Amazon Athena Google Cloud Storage connector - Amazon Athena

Amazon Athena Google Cloud Storage connector

The Amazon Athena Google Cloud Storage connector enables Amazon Athena to run queries on Parquet and CSV files stored in a Google Cloud Storage (GCS) bucket. After you group one or more Parquet or CSV files in an unpartitioned or partitioned folder in a GCS bucket, you can organize them in an AWS Glue database table.

If you have Lake Formation enabled in your account, the IAM role for your Athena federated Lambda connector that you deployed in the AWS Serverless Application Repository must have read access in Lake Formation to the AWS Glue Data Catalog.

For an article that shows how to use Athena to run queries on Parquet or CSV files in a GCS bucket, see the AWS Big Data Blog post Use Amazon Athena to query data stored in Google Cloud Platform.

Prerequisites

Limitations

  • Write DDL operations are not supported.

  • Any relevant Lambda limits. For more information, see Lambda quotas in the AWS Lambda Developer Guide.

  • Currently, the connector supports only the VARCHAR type for partition columns (string or varchar in an AWS Glue table schema). Other partition field types raise errors when you query them in Athena.

Terms

The following terms relate to the GCS connector.

  • Handler – A Lambda handler that accesses your GCS bucket. A handler can be for metadata or for data records.

  • Metadata handler – A Lambda handler that retrieves metadata from your GCS bucket.

  • Record handler – A Lambda handler that retrieves data records from your GCS bucket.

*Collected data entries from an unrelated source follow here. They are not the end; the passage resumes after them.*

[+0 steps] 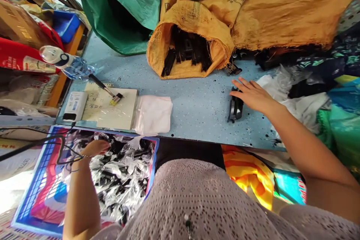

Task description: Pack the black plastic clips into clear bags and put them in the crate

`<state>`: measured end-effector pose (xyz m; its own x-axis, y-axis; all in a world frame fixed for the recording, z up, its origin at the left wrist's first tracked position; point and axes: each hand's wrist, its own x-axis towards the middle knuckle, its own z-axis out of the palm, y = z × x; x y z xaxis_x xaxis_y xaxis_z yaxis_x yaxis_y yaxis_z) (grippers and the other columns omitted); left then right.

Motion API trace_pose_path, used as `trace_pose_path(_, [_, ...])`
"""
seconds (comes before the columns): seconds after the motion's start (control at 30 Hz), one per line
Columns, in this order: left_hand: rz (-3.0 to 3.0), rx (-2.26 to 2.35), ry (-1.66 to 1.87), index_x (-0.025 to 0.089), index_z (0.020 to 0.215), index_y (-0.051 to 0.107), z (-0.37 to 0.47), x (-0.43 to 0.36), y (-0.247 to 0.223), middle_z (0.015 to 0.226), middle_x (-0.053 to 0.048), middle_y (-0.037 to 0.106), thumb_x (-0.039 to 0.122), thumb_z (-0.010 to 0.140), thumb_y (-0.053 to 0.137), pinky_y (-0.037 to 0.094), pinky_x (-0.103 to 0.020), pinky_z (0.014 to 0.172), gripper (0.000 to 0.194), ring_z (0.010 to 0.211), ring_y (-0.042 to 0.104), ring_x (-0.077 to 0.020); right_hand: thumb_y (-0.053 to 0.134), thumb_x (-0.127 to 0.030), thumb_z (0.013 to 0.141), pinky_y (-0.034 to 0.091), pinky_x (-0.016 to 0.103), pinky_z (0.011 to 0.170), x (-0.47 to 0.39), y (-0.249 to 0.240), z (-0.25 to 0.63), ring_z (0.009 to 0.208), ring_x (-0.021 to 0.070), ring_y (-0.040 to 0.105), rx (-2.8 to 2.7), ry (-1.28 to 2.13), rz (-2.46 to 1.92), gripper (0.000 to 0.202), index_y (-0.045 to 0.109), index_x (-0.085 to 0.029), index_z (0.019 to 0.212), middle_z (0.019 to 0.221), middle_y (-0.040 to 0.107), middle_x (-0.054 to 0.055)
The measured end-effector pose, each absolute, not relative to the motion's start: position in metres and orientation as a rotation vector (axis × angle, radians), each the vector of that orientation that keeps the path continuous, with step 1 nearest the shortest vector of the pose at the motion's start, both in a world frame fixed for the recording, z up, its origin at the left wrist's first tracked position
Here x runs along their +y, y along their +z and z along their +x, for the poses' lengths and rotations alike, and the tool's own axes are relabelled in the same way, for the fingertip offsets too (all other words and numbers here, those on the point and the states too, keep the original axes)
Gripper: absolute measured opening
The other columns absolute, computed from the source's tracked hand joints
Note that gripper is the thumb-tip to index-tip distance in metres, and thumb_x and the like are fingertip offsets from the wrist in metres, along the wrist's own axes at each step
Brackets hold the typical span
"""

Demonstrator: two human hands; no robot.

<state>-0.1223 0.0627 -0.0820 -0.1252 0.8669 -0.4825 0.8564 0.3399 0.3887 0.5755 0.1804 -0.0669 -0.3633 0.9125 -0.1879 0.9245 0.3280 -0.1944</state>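
Observation:
On the speckled blue table, a black plastic part (pixel 235 108) lies under the fingertips of my right hand (pixel 250 94). The fingers of that hand are spread, and it touches the part's upper end without gripping it. My left hand (pixel 97 147) is low over a blue basket (pixel 156 157) below the table's front edge. The basket is full of black parts in clear plastic bags (pixel 120 176). The left hand's fingers are mostly turned out of sight, so I cannot see whether they hold anything. More black parts (pixel 188 50) sit inside an orange woven sack (pixel 157 52).
A stack of clear bags (pixel 154 114) lies beside a cardboard sheet (pixel 126 112) with a brush-like tool (pixel 104 87) on it. A white device (pixel 75 105) and a bottle (pixel 69 62) stand left. A green sack (pixel 120 11) gapes behind. Crumpled plastic (pixel 303 101) is piled right.

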Motion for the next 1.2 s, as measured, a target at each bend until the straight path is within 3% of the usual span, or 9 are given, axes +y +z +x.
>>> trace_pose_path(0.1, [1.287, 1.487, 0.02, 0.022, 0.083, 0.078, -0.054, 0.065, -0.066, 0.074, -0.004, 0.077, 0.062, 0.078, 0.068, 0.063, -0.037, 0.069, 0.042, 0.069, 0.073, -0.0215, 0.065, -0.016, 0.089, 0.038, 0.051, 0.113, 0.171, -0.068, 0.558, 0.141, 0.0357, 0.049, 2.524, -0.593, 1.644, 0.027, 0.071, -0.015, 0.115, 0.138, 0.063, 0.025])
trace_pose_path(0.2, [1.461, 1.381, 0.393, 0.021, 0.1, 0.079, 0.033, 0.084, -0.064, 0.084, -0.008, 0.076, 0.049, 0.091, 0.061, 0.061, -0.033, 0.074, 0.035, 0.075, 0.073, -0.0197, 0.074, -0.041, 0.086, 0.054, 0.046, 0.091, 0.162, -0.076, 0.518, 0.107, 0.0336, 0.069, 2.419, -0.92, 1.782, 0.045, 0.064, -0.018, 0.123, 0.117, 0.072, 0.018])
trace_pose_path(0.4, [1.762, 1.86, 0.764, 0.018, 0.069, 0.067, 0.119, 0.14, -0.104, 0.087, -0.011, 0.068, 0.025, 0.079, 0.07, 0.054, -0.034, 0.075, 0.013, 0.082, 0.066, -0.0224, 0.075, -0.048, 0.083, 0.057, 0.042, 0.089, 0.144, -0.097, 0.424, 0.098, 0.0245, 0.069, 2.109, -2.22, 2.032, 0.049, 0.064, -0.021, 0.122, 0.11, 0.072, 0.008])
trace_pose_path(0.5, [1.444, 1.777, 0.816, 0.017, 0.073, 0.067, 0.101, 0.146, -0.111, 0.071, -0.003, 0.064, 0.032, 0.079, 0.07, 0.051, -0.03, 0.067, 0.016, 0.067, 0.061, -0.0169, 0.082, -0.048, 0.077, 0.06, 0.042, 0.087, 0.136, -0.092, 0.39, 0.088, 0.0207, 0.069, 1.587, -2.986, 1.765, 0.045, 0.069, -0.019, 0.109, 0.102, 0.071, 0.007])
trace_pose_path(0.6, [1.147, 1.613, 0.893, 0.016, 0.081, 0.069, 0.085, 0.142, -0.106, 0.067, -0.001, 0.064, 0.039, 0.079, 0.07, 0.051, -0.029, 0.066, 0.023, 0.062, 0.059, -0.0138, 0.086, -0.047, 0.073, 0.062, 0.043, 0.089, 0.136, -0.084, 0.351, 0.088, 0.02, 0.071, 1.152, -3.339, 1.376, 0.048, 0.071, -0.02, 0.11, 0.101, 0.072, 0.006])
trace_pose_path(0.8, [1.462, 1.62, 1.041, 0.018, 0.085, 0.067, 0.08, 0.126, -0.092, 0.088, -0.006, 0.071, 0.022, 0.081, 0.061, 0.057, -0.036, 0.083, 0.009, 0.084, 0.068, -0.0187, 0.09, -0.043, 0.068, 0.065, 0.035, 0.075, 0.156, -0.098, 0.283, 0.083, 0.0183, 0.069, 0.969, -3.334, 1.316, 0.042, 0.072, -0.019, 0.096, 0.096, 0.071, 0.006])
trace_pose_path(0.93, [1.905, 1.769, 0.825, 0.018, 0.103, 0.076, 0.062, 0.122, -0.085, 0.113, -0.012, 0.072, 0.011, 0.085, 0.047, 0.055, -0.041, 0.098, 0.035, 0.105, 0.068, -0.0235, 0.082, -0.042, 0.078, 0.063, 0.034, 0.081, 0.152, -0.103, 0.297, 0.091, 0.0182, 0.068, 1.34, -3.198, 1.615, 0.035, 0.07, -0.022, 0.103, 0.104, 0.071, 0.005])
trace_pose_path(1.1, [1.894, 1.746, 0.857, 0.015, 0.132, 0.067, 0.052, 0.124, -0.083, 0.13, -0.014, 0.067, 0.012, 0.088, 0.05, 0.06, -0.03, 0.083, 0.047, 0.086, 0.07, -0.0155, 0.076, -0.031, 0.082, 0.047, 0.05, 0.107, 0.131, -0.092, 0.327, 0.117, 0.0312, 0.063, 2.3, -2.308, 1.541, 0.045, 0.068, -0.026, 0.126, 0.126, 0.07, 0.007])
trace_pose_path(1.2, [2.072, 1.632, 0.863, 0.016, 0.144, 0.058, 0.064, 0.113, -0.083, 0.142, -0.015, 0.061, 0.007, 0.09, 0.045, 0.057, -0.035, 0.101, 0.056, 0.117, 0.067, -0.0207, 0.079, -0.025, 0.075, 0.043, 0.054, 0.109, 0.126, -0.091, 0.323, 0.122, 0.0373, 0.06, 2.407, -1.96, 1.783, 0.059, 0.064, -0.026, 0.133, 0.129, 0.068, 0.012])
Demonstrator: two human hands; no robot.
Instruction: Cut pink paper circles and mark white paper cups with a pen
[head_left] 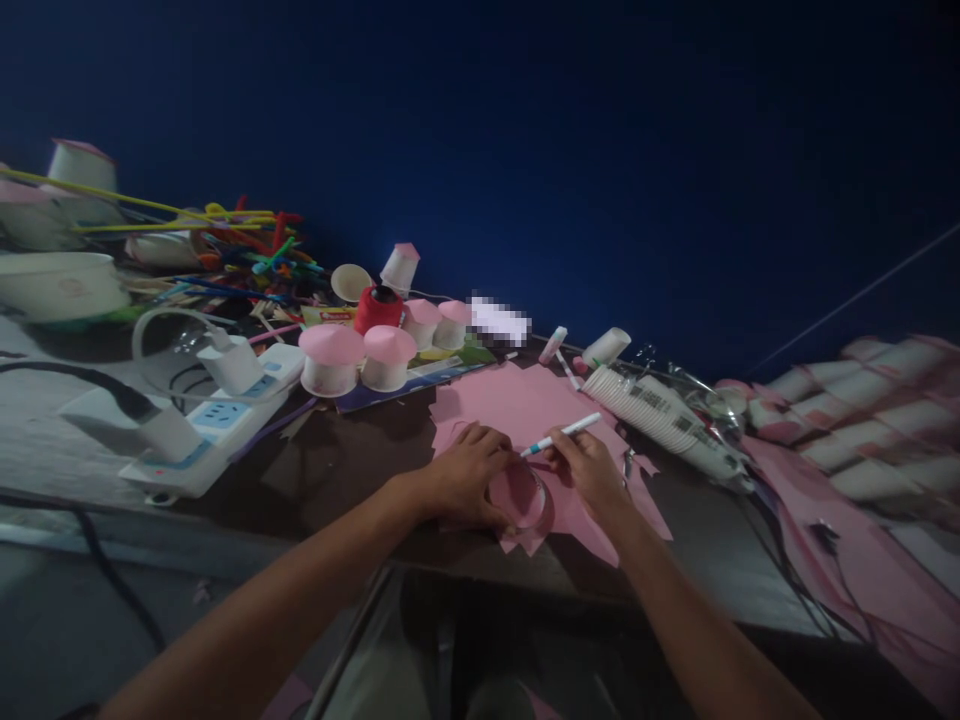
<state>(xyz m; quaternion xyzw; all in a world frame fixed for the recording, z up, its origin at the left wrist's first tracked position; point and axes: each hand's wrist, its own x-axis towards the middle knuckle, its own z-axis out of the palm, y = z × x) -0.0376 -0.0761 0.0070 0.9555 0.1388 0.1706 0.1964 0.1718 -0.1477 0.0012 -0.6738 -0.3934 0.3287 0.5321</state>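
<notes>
My left hand (469, 475) curves round the left side of a thin round ring (542, 500), with fingers at its top and thumb at its bottom. The ring lies flat on a sheet of pink paper (517, 395), and pink shows through its middle. In my right hand (589, 465) is a white marker (577, 425) with a blue band, pinched between thumb and fingers. Its tip points left, close to the ring's upper edge and my left fingers. Scissors (628, 465), partly hidden, seem to lie beside my right wrist.
Paper cups with pink cone tops (332, 345) stand behind left, near a red thread spool (377, 310). A power strip (217, 420) with plugs and cables sits left. Stacked paper cups (660, 415) lie right. Colourful pipe cleaners (255, 235) are heaped at the back left.
</notes>
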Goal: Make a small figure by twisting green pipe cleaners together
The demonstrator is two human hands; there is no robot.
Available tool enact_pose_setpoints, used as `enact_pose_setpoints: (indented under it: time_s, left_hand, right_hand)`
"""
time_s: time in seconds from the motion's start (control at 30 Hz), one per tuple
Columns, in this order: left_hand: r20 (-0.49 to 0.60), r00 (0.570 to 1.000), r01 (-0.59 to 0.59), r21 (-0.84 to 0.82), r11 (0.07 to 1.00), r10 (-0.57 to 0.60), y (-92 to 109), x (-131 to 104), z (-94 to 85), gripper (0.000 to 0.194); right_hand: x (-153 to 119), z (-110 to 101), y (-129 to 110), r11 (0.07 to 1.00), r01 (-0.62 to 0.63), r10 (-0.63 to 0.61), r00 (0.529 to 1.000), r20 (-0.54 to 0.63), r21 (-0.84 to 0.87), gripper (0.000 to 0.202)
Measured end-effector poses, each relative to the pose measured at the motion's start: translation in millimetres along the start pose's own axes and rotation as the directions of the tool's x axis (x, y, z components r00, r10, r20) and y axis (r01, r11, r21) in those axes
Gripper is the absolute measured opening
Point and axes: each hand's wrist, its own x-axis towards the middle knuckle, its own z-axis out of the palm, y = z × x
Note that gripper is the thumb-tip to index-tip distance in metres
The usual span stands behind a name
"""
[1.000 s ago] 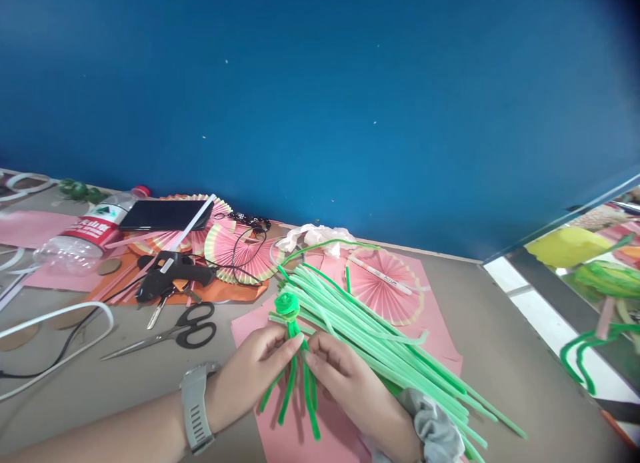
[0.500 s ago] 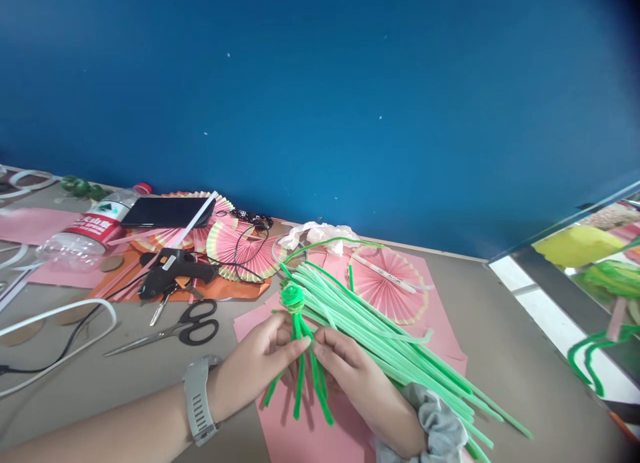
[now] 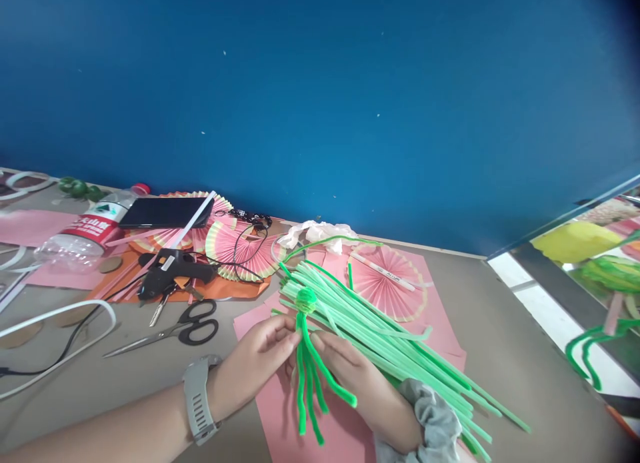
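Blue wall (image 3: 300, 103), grey tabletop (image 3: 487, 310) | far left: bottle (image 3: 73, 251), red Chinese-lettered label (image 3: 93, 228) | near: left hand (image 3: 263, 350) pinching pipe-cleaner piece (image 3: 307, 300); right hand (image 3: 367, 386), hold unclear

Left of the left hand (image 3: 263, 356), black-handled metal scissors (image 3: 177, 328); beyond them, a black plastic glue gun (image 3: 173, 271); beyond the right hand (image 3: 357, 370), long pale-green fuzzy stems (image 3: 370, 333) on pink paper (image 3: 443, 330).

Green ball head (image 3: 307, 299) shifted right: was above the fingers of the left hand (image 3: 255, 360), now above the gap between both sets of fingertips. Thumb tips spread apart. One green stem (image 3: 336, 386) swung out, now crossing in front of the right hand (image 3: 367, 383); before, it hung below the fingertips.
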Motion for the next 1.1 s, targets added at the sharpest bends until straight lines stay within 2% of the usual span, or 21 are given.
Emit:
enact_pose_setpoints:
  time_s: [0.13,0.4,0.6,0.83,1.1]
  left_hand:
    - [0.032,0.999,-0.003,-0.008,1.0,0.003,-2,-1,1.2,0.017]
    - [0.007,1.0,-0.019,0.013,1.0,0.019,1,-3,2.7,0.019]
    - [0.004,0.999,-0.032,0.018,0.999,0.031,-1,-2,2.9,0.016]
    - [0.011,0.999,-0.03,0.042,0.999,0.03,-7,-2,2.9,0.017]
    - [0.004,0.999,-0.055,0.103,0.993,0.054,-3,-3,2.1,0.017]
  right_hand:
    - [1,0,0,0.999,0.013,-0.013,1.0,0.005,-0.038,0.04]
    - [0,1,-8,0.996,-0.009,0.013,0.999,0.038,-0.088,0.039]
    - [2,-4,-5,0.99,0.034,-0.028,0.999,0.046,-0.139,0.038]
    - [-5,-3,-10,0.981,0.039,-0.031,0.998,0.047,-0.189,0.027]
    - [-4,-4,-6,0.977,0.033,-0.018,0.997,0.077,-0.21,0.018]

  • Composite handler – A Lambda handler that retrieves both metadata and data records from your GCS bucket.

Supported file types

The GCS connector supports the Parquet and CSV file types.

Note

Make sure you do not place both CSV and Parquet files in the same GCS bucket or path. Doing so can result in a runtime error when Parquet files are attempted to be read as CSV or vice versa.

Parameters

Use the Lambda environment variables in this section to configure the GCS connector.

  • spill_bucket – Specifies the Amazon S3 bucket for data that exceeds Lambda function limits.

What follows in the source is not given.